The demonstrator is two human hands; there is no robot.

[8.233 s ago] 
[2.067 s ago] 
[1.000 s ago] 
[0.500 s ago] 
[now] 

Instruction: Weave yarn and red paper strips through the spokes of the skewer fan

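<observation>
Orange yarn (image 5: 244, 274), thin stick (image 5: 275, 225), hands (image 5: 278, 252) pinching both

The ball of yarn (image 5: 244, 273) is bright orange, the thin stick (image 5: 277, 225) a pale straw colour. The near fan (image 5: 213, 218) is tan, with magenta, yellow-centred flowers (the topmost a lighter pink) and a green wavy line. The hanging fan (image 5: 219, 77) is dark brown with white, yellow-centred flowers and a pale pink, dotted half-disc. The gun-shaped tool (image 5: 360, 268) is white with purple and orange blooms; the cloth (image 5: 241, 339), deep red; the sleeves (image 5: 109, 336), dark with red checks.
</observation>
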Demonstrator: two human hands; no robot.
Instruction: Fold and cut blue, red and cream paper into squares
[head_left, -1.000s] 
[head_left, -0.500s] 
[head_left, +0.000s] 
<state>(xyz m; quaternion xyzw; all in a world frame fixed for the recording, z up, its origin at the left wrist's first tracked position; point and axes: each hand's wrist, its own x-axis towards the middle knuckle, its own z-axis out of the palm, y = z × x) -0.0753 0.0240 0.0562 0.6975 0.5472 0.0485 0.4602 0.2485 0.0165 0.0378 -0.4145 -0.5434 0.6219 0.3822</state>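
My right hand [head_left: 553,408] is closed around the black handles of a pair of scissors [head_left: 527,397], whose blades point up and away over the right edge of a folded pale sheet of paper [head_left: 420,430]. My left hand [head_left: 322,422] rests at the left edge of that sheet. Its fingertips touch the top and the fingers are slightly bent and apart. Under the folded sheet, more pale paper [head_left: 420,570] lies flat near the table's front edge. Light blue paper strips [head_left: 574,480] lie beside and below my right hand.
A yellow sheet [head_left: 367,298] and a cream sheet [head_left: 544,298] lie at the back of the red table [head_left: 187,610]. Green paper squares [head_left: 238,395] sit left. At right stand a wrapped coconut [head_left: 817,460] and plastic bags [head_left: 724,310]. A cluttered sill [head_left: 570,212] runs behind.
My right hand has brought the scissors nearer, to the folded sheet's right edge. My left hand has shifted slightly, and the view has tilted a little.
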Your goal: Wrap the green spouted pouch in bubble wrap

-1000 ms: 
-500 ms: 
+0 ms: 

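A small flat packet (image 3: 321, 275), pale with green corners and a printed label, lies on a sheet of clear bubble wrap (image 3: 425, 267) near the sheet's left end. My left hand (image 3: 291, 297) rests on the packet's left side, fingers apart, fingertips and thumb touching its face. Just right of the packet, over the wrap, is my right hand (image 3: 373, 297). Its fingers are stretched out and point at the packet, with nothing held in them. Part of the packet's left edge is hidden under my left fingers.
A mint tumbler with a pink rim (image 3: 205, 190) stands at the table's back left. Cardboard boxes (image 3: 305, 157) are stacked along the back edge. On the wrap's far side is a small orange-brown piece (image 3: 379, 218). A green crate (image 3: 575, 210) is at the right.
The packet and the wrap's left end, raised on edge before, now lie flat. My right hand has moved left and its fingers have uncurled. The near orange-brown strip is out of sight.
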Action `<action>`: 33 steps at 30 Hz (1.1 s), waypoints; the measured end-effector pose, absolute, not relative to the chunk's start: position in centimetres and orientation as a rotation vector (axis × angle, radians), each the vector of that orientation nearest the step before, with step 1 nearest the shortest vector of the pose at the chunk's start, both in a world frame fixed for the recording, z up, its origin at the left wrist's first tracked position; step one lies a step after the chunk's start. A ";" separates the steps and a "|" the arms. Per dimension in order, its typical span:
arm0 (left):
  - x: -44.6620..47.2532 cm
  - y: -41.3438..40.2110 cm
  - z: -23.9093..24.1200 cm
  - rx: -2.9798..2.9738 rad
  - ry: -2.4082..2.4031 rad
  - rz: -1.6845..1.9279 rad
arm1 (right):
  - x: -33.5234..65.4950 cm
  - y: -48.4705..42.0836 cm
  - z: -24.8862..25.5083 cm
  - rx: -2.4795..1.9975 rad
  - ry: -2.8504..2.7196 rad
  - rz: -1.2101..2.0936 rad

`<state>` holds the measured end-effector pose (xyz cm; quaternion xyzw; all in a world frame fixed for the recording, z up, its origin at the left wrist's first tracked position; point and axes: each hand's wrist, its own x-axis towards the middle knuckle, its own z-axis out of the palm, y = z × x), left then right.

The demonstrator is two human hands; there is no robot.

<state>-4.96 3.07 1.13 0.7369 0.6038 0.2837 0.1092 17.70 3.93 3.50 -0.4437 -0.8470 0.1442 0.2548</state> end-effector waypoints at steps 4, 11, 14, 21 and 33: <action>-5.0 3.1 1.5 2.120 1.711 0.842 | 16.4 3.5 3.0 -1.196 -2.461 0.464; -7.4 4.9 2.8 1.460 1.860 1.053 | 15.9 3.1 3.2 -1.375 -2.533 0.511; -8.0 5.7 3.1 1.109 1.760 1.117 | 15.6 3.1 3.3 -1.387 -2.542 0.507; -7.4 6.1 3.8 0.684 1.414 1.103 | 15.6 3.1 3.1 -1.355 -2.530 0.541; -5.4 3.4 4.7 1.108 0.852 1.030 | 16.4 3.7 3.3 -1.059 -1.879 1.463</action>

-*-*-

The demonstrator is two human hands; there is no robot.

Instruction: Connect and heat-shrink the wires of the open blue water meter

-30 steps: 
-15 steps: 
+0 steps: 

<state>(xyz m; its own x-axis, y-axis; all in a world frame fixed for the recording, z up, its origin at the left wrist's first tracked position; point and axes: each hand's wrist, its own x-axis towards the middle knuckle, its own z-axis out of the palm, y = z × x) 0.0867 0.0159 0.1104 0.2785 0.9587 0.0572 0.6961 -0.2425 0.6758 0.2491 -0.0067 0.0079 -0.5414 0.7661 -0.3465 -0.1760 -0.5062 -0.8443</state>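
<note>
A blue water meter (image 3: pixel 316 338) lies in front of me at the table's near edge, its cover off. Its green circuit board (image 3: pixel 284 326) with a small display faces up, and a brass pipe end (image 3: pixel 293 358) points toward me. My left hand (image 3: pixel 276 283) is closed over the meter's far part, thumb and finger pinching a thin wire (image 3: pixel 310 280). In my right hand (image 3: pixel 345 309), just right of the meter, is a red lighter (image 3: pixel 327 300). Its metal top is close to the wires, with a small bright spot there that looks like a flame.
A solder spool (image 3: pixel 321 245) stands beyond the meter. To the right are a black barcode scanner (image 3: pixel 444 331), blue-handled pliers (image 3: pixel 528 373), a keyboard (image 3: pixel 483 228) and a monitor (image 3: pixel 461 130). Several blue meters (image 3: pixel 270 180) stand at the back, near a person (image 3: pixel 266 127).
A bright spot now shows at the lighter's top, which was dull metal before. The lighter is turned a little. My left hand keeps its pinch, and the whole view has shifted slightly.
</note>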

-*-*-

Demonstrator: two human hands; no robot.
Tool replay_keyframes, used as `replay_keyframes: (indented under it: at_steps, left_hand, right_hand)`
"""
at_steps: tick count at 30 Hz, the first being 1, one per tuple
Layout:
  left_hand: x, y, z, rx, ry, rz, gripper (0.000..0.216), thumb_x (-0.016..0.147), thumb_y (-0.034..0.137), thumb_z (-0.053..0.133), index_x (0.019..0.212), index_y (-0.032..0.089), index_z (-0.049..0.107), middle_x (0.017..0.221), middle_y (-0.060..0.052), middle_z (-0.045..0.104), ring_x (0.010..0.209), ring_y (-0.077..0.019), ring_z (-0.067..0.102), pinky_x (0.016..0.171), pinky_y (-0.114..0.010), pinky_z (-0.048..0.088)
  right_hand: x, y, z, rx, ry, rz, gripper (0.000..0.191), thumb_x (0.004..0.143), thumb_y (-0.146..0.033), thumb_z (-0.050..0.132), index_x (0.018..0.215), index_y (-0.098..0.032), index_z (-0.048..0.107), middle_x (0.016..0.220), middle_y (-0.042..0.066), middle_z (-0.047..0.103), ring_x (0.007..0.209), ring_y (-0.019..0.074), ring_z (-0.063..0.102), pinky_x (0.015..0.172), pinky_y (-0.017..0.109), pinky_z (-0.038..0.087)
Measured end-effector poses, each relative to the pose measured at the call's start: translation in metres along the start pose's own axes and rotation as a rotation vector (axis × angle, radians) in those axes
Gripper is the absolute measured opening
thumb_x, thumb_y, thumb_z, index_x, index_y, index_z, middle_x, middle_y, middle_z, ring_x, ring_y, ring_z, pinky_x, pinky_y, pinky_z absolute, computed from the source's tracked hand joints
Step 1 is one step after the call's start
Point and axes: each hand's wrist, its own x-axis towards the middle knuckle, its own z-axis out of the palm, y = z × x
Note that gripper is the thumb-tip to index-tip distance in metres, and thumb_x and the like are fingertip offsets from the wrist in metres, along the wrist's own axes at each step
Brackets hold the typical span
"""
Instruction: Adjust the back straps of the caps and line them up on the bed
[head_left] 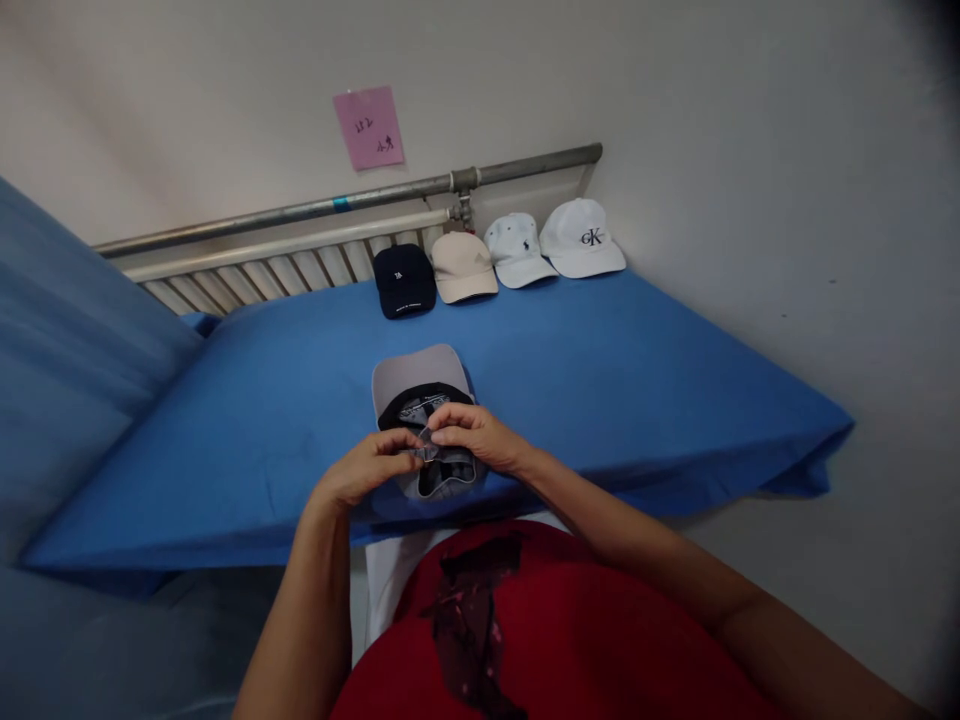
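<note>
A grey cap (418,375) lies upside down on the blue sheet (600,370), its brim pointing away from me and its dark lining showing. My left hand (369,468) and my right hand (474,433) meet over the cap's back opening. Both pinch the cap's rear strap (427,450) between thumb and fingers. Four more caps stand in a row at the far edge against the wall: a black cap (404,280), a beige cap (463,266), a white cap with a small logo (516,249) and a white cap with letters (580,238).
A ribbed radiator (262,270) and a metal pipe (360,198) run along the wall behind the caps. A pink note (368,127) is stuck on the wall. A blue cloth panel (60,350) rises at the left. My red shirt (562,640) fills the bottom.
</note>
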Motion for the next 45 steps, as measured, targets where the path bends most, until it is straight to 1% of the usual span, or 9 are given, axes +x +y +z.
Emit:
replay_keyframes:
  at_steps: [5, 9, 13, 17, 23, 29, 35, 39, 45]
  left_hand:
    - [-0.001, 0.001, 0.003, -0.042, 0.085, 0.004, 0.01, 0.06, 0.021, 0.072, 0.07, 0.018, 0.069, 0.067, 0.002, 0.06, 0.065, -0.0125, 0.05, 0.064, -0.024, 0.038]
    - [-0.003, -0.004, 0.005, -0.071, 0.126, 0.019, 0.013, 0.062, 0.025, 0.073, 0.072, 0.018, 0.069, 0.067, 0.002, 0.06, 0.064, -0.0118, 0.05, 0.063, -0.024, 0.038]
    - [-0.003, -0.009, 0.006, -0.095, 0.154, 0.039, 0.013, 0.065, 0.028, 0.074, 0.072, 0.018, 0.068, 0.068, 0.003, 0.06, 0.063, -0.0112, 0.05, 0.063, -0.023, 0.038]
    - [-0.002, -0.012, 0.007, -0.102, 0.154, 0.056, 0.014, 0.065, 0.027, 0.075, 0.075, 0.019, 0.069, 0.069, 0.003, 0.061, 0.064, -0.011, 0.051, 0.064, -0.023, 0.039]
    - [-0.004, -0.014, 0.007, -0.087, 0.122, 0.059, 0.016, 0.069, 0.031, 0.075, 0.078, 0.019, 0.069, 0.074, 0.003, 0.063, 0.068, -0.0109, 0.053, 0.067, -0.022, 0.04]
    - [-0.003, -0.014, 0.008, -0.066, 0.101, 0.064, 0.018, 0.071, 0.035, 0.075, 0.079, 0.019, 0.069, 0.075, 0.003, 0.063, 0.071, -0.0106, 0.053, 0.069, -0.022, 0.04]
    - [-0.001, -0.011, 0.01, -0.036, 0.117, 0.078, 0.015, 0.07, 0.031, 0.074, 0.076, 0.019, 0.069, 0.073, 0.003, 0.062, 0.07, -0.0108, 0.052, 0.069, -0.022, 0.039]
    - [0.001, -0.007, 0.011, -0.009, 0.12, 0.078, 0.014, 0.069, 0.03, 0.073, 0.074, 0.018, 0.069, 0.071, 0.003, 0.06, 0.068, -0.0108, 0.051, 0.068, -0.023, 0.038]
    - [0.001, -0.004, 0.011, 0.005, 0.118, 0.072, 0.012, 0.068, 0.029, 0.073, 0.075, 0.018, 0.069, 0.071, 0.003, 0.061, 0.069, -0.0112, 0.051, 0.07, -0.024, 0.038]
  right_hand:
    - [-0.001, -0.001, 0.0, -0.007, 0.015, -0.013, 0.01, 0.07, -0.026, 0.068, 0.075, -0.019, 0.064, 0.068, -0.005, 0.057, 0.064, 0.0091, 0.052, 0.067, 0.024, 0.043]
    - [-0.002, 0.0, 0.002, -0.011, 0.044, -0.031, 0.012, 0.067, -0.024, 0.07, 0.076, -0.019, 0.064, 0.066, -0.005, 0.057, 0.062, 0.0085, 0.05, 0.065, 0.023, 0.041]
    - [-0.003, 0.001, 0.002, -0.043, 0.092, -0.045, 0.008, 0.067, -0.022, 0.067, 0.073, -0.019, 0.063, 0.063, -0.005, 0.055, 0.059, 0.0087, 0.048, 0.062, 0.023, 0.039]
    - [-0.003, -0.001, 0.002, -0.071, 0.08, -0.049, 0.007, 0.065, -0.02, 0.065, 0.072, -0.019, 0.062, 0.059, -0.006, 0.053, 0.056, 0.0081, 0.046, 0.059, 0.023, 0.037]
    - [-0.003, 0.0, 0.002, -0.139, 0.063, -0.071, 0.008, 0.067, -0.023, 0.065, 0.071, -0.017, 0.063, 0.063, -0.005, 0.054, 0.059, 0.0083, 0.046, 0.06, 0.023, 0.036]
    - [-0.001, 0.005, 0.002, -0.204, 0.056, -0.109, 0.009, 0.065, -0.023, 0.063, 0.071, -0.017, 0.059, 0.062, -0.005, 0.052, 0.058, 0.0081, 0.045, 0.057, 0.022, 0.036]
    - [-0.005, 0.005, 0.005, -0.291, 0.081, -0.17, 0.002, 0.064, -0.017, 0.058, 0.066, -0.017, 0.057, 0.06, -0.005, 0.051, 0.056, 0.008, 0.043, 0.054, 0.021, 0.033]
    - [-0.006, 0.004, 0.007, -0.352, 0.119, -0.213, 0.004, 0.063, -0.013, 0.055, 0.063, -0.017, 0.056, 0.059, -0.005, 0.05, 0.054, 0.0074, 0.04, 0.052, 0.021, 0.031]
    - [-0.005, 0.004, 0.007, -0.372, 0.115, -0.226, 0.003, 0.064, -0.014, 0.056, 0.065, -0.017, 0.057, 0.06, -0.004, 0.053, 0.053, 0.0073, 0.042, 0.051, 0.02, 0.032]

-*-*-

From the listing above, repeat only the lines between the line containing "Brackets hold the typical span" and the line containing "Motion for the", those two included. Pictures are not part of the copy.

Brackets hold the typical span
"""
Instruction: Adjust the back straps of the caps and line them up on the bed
[head_left] 
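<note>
A grey cap (418,375) lies upside down on the blue sheet (600,370), its brim pointing away from me and its dark lining showing. My left hand (369,468) and my right hand (474,433) meet over the cap's back opening. Both pinch the cap's rear strap (427,450) between thumb and fingers. Four more caps stand in a row at the far edge against the wall: a black cap (404,280), a beige cap (463,266), a white cap with a small logo (516,249) and a white cap with letters (580,238).
A ribbed radiator (262,270) and a metal pipe (360,198) run along the wall behind the caps. A pink note (368,127) is stuck on the wall. A blue cloth panel (60,350) rises at the left. My red shirt (562,640) fills the bottom.
</note>
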Motion for the next 45 steps, as measured, targets where the path bends most, until it is straight to 1% of the usual span, or 9 are given, axes +x +y +z.

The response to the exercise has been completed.